Extract dates, times and date ranges from text in PHP - php

I'm building a local events calendar which takes RSS feeds and website scrapes and extracts event dates from them.
I've previously asked how to extract dates from text in PHP here, and received a good answer at the time from MarcDefiant:
function parse_date_tokens($tokens) {
# only try to extract a date if we have 2 or more tokens
if(!is_array($tokens) || count($tokens) < 2) return false;
return strtotime(implode(" ", $tokens));
}
function extract_dates($text) {
static $patterns = Array(
'/^[0-9]+(st|nd|rd|th|)?$/i', # day
'/^(Jan(uary)?|Feb(ruary)?|Mar(ch)?|etc)$/i', # month
'/^20[0-9]{2}$/', # year
'/^of$/' #words
);
# defines which of the above patterns aren't actually part of a date
static $drop_patterns = Array(
false,
false,
false,
true
);
$tokens = Array();
$result = Array();
$text = str_word_count($text, 1, '0123456789'); # get all words in text
# iterate words and search for matching patterns
foreach($text as $word) {
$found = false;
foreach($patterns as $key => $pattern) {
if(preg_match($pattern, $word)) {
if(!$drop_patterns[$key]) {
$tokens[] = $word;
}
$found = true;
break;
}
}
if(!$found) {
$result[] = parse_date_tokens($tokens);
$tokens = Array();
}
}
$result[] = parse_date_tokens($tokens);
return array_filter($result);
}
# test
$texts = Array(
"The focus of the seminar, on Saturday 2nd February 2013 will be [...]",
"Valentines Special # The Radisson, Feb 14th",
"On Friday the 15th of February, a special Hollywood themed [...]",
"Symposium on Childhood Play on Friday, February 8th",
"Hosting a craft workshop March 9th - 11th in the old [...]"
);
$dates = extract_dates(implode(" ", $texts));
echo "Dates: \n";
foreach($dates as $date) {
echo " " . date('d.m.Y H:i:s', $date) . "\n";
}
However, the solution has some downsides - for one thing, it can't match date ranges.
I'm now looking for a more complex solution that can extract dates, times and date ranges from sample text.
Whats the best approach for this?

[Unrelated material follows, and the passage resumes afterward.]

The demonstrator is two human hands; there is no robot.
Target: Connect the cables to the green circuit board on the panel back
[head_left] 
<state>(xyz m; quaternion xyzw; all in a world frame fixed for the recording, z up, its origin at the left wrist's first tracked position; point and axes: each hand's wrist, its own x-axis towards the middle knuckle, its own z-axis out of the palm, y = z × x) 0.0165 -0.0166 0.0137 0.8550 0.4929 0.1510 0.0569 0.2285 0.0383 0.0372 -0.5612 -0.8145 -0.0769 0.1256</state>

It seems like I'm leaning back toward a series of regex statements run one after the other to catch these cases. I can't see a better way of catching date ranges in particular, but I know there must be a better way of doing this. Are there any libraries out there just for date parsing in PHP?
Date / Date Range samples, as requested
$dates = [
" Saturday 28th December",
"2013/2014",
"Friday 10th of January",
"Thursday 19th December",
" on Sunday the 15th December at 1 p.m",
"On Saturday December 14th ",
"On Saturday December 21st at 7.30pm",
"Saturday, March 21st, 9.30 a.m.",
"Jan-April 2014",
"January 21st - Jan 24th 2014",
"Dec 30th - Jan 3rd, 2014",
"February 14th-16th, 2014",
"Mon 14 - Wed 16 April, 12 - 2pm",
"Sun 13 April, 8pm",
"Mon 21 - Wed 23 April",
"Friday 25 April, 10 – 3pm",
"The focus of the seminar, on Saturday 2nd February 2013 will be [...]",
"Valentines Special # The Radisson, Feb 14th",
"On Friday the 15th of February, a special Hollywood themed [...]",
"Symposium on Childhood Play on Friday, February 8th",
"Hosting a craft workshop March 9th - 11th in the old [...]"
];
The function I'm currently using (not the above) is about 90% accurate. It can catch date ranges, but has difficulty if a time is also specified. It uses a list of regex expressions and is very convoluted.
UPDATE: Jan 6th, 2014
I'm working on code that does this, working on my original method of a series of regex statements run one after the other. I think I'm close to a working solution that can pretty much extract almost any date/time range / format from a piece of text. When I'm done I'll post it here as an answer.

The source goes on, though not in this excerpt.